Cannons: impossible. The Su-25 was at minimum 10,000 feet below the 777. This means simply pointing the cannon at the 777 without stalling would have been a challenge. The ballistic trajectory of the cannon fire would have made this worse. The Gsh-30-2 cannon fires a round which travels at only 2800 feet per second, significantly lower than, say, the round fired by a  338 Lapua sniper rifle. Imagine trying to shoot down an airplane with a rifle, from 2-3 miles away using your eyeball, in a plane, at a ballistic angle. If the MH17 was somehow taken out by cannon fire, it will have obvious 30mm holes in the fuselage. None have been spotted so far.
K-13 missile: extremely unlikely. The K-13 is a Soviet copy of the 50s era AIM-9 sidewinder; an infrared homing missile. Amusingly, the Soviets obtained the AIM-9 design during a skirmish between China and Taiwan in 1958; a dud got stuck in a Mig-17. It is not clear that the Ukrainian air force fields these weapons with their Su-25’s; they’re out of date, and mostly considered useless. Worse, the effective range of a K-13 is only about 1.2 miles, putting the 777 out of effective range. Sure, a K-13 miiiight have made it to a big lumbering 777 with its two big, hot turbofans, but it seems pretty unlikely; a lucky shot. The 16lb of the K-13 warhead is certainly capable of doing harm to a 777’s engines. Maybe it would have even taken out the whole airliner. Doubtful though.
The K-13 AA missile
The K-13 AA missile
R-60 missile: extremely unlikely. If a Su-25 was firing missiles at a 777, this is probably what it was using. The R-60is also an IR guided missile, though some of the later models use radar proximity fuzing.  Unlike the K-13, this is a modern missile, and it is more likely to  have hit its target if fired. Why is it unlikely?

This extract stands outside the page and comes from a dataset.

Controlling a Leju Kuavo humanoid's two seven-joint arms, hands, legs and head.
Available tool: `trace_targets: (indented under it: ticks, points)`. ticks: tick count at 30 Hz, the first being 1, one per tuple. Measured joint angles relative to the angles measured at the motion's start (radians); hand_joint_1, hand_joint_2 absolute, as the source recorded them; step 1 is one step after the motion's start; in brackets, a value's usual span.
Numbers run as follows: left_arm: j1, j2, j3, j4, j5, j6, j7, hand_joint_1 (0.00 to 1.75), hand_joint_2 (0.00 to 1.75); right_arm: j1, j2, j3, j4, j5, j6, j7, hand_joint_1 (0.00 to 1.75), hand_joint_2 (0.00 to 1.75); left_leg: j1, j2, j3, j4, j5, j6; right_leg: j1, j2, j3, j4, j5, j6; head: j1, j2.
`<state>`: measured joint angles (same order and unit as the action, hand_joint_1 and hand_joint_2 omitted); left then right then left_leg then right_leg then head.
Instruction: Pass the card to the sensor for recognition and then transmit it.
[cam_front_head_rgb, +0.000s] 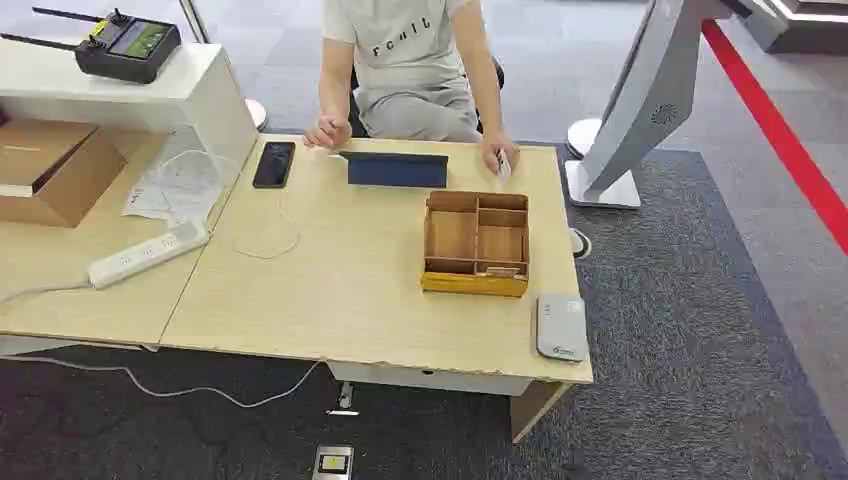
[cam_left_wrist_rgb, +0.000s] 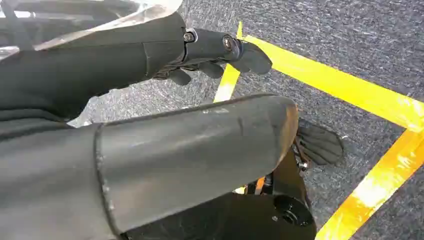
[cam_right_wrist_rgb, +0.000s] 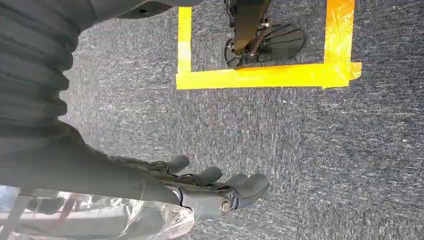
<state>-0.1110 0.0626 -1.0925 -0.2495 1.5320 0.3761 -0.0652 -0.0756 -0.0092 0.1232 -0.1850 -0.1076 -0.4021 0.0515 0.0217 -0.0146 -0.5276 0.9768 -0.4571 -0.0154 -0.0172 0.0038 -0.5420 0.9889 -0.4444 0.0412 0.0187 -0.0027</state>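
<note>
Waiting with both arms hanging over grey carpet | left hand (cam_left_wrist_rgb: 220, 52) empty, fingers loosely apart | right hand (cam_right_wrist_rgb: 210, 187) likewise | card (cam_front_head_rgb: 503, 165) under person's hand (cam_front_head_rgb: 497, 157) at far table (cam_front_head_rgb: 340, 290) edge, beyond wooden tray (cam_front_head_rgb: 476, 243) | likely thin, stiff, light, slick: pinch by edges | sensor (cam_front_head_rgb: 561, 327) smooth grey pad at near corner

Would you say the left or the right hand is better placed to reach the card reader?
Probably right: the card reader sits at the table's right front corner. Both hands, left hand and right hand, hang empty over carpet.
</note>
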Motion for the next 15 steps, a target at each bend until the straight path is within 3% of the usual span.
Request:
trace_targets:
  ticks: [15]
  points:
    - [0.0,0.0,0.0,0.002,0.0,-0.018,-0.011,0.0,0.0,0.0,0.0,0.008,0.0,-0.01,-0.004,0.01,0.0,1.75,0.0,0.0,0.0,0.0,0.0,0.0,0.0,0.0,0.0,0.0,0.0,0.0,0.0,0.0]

Well, first off, it is unlikely the Ukrainian Su-25s were armed with them in the first place: these are ground attack planes, fighting in a region where the enemy has no aircraft. More importantly, the R-60 has a tiny little 6lb warhead, which is only really dangerous to fragile fighter aircraft. In 1988, an R-60 was fired at a BAe-125 in Botswana. The BAe-125 being a sort of Limey Lear jet, which weighs a mere 25,000lbs; this aircraft is 20 times smaller than a 777 by mass. The BAe-125 was inconvenienced by the R-60, which knocked one of its engines off, but it wasn’t shot down; it landed without further incident. A 777 is vastly larger and more sturdy than any Limey Lear jet. People may recall the KAL007 incidentwhere an airliner was shot down by a Soviet interceptor. The Su-15 flagon interceptor which accomplished this used a brobdingnagian K-8 missile, with an 88lb warhead, which was designed to take out large aircraft. Not a shrimpy little R-60. The R-60 is such a pipsqueak of a missile, it is referred to as the “aphid.”
The R-60 aphid
The R-60 aphid
That’s it; those are the only tools available to the Su-25 for air to air combat. The other available  weapons are bombs and air to surface missiles, which are even more incapable of shooting down anything which is  10,000 feet above the Su-25.
My guess as to what happened … somebody … probably the Donetsk separatists (the least experienced, least well trained, and least well plugged into a military information network), fired a surface to air missile at something they thought was an enemy plane.